Key Takeaways

  • People who do not sign up for Medicare drug coverage when first eligible may face a late enrollment penalty if they later join Part D.

  • This penalty only applies to those who didn't have other drug coverage and don't qualify for Medicare Extra Help.

People who do not sign up for a Part D drug plan when first eligible for Medicare may have to pay a late enrollment penalty if they enroll later on. Generally, an enrollment is considered late if the person did not join within three months after first getting Original Medicare (Parts A & B).

Individuals will not be subject to the late enrollment penalty if they:

  • Are eligible for Extra Help also known as the Part D Low-income Subsidy (LIS).
  • Have other drug coverage called “creditable coverage”, coverage considered as good as Medicare drug coverage, at the time through their job or a spouse’s job, retiree coverage, or the Veterans Administration.

How is the late-enrollment penalty calculated?

The late-enrollment penalty is a monthly add-on premium calculated as 1% of the current national base beneficiary premium ($33.06 in 2021) multiplied by the number of uncovered months, rounded to the nearest ten cents. Each year, the late enrollment penalty is recalculated based on the year's base premium amount.

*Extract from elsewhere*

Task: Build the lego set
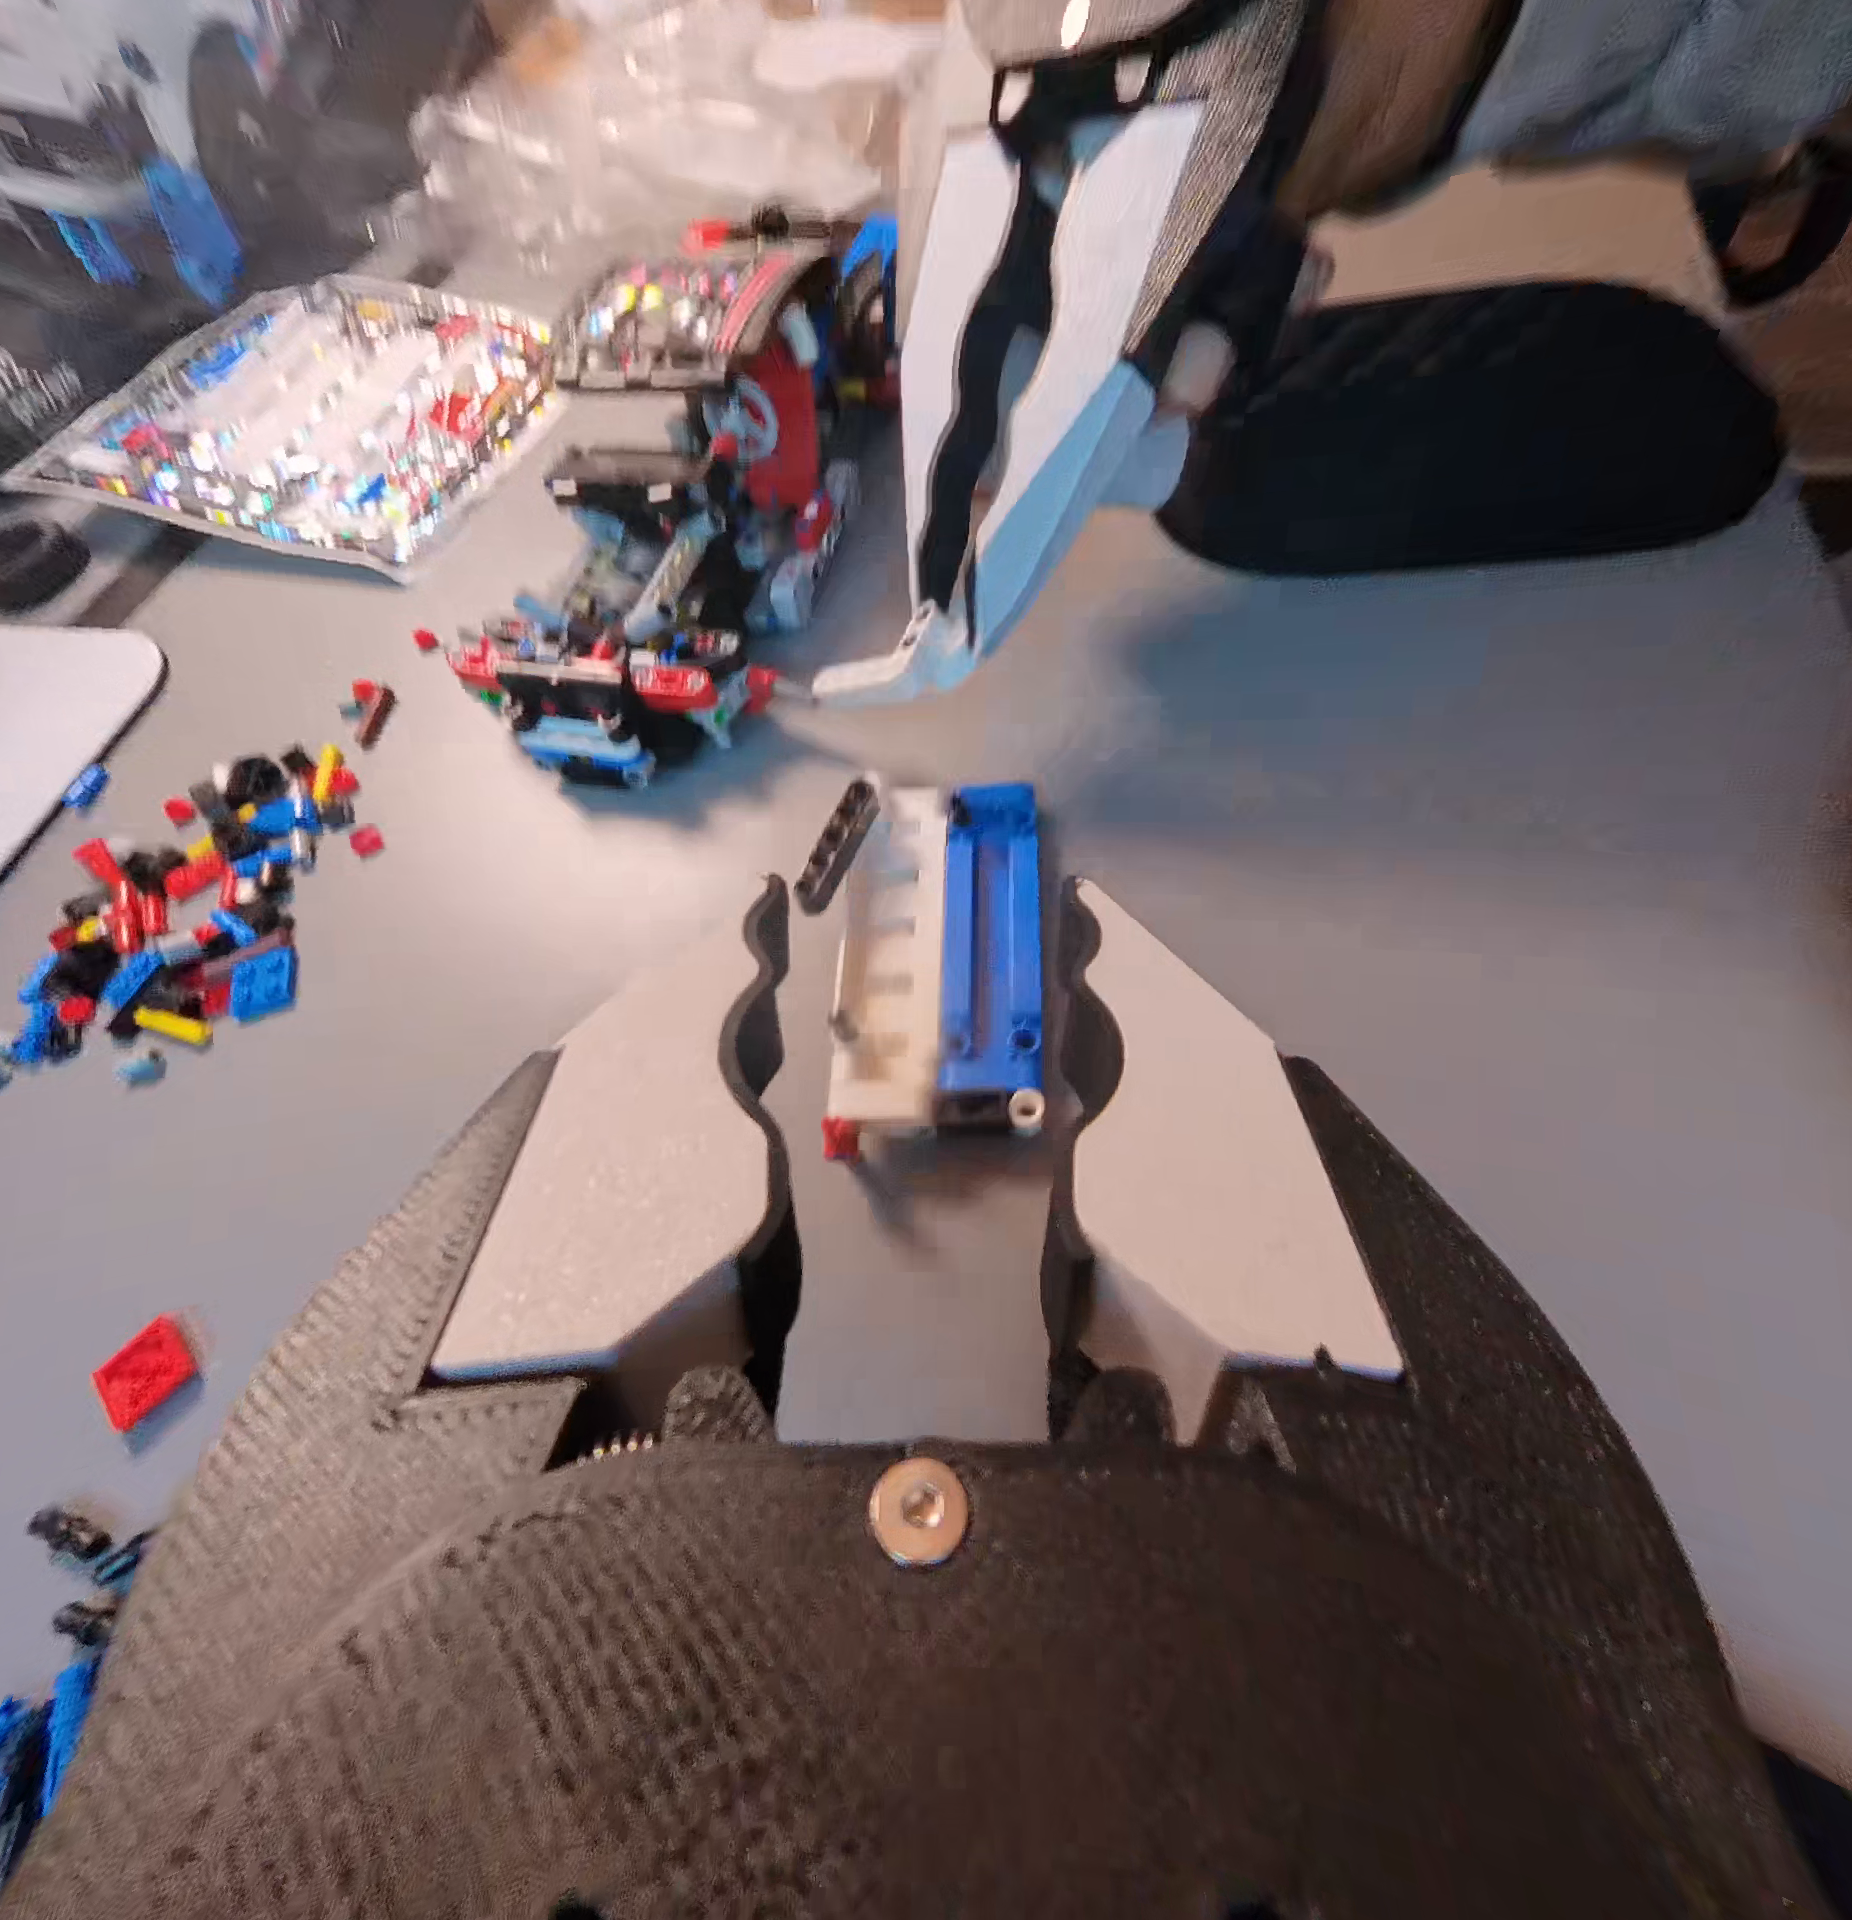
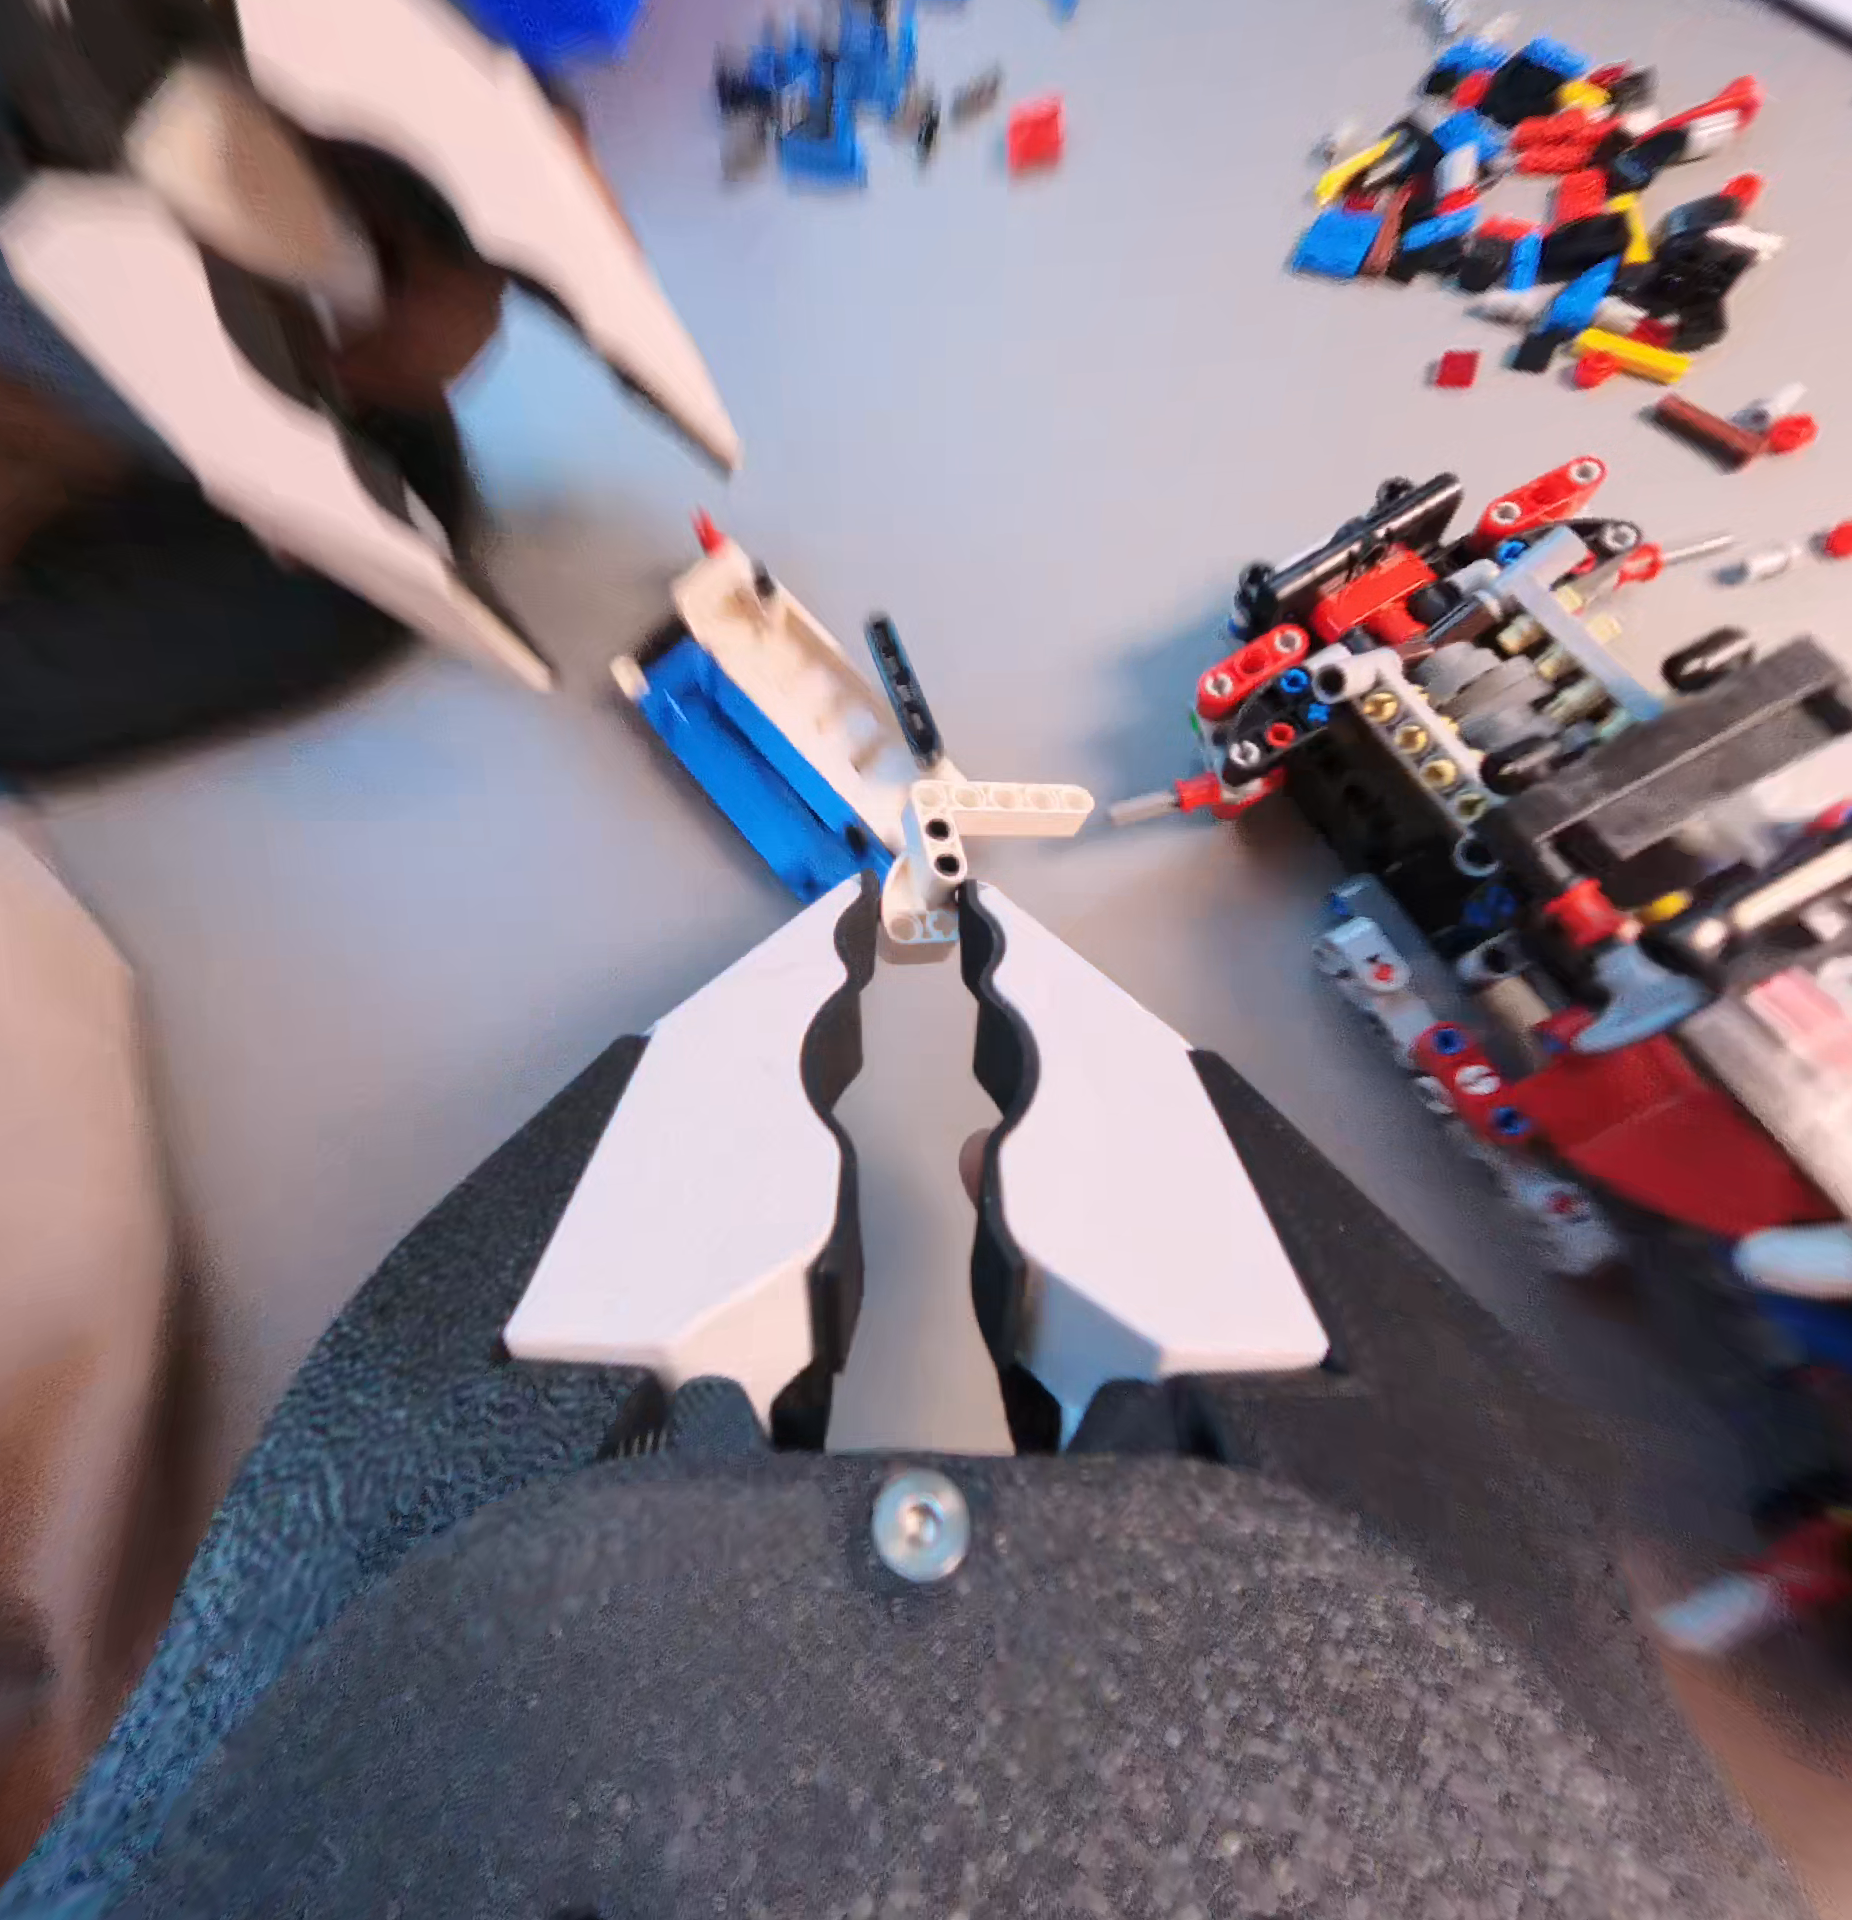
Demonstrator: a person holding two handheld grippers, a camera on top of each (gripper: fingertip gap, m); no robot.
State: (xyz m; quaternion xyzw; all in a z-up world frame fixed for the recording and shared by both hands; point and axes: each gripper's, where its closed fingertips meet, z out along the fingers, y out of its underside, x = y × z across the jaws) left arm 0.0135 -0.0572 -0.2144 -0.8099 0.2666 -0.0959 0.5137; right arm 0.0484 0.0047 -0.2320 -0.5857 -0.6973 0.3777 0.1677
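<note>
Left gripper (image 1: 917, 894) hangs over the grey table (image 1: 1421, 831), jaws spread and empty; the blue-and-white sub-assembly (image 1: 943, 956) lies flat on the table in the gap between its fingers, not gripped. Short black beam (image 1: 837, 847) beside it. Right gripper (image 2: 911, 894) is clamped on a white L-shaped beam (image 2: 963, 831) at its tips. Half-built red/black model (image 2: 1524, 790) sits to the right, loose brick pile (image 1: 174, 914) well apart (both frames motion-blurred)
</note>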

Can someone with Medicare appeal a Part D late-enrollment penalty?

Part D plan members have a right to appeal decisions they believe to be incorrect about late-enrollment penalties. The letter they receive from the plan telling them about the late-enrollment penalty premium explains how to appeal. The letter includes a form that may be used to file the appeal as well.

When should someone appeal a late-enrollment penalty?

Part D Plan members might want to appeal a plan decision if they believe:

  • They promptly submitted information about other creditable drug coverage, but the information was not taken into consideration;
  • The plan miscalculated the number of months without creditable drug coverage;
  • The end date of the Initial Enrollment Period (IEP) was not correctly identified;
  • They have Part D Extra Help and their late-enrollment penalty premium was not correctly waived; or
  • They failed to enroll in a Part D plan sooner because they did not receive adequate notice that their other drug coverage was not creditable.